Wehrhahn, C., Hausen, K., & Zanker, J. (1981). Is the landing response of the housefly (Musca) driven by motion of a flow field? Biological Cybernetics, 41(2), 91-99. doi:10.1007/BF00335364.


Cite as: http://hdl.handle.net/11858/00-001M-0000-0013-F0C3-1
Abstract
The landing response of tethered flying housefliesMusca domestica elicited by motion of periodic gratings is analysed. The field of view of the compound eyes of a fly can be subdivided into a region of binocular overlap and a monocular region. In the monocular region the landing response is elicited by motion from front to back and suppressed by motion from back to front.

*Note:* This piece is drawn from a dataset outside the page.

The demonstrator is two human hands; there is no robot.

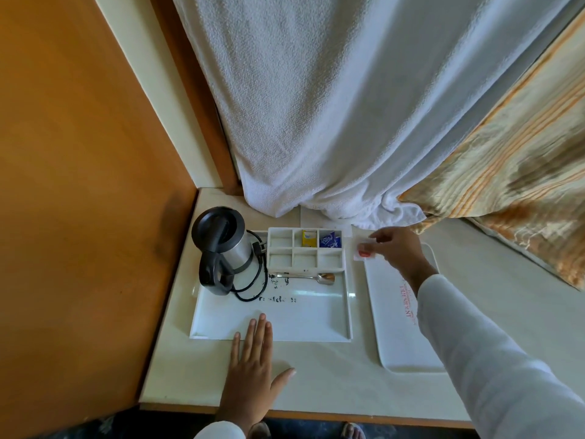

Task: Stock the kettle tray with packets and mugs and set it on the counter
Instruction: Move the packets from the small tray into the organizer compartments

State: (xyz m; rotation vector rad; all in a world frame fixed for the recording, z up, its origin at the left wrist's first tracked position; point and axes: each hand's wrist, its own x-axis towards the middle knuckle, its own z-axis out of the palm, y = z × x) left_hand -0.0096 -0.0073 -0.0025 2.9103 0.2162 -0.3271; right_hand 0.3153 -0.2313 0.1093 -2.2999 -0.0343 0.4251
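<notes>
A white kettle tray (300,315) lies on the pale counter (316,375). On its left stands a steel kettle (223,248) with a black lid, handle and cord. At its back sits a white divided organiser (305,250) holding a yellow packet (308,238) and blue packets (330,240); the other compartments are bare. A spoon (307,276) lies in front of it. My left hand (253,365) rests flat, fingers on the tray's front edge. My right hand (395,245) pinches a white packet with red print (364,251) just right of the organiser.
A second white tray (395,327) with red lettering lies to the right under my right arm. An orange wooden panel walls the left side. A white towel (316,106) and a striped curtain (506,172) hang down onto the counter's back edge.
</notes>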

The sensitivity to front to back motion in monocular flies (one eye covered with black paint) has a maximum at an angle 60°–80° laterally from the direction of flight in the equatorial plane. The maximum of the landing response to front to back motion as a function of the contrast frequencyw/λ is observed at around 8 Hz. In the region of binocular overlap of monocular flies the landing response can be elicited by back to front motion around the equatorial plane if a laterally positioned pattern is simulataneously moved from front to back. 40° above the equatorial plane in the binocular region the landing response in binocular flies is elicited by upward motion, 40° below the equatorial plane in the binocular region it is elicited by downward motion. The results are interpreted as an adaptation of the visual system of the fly to the perception of a flow field having its pole in the direction of flight.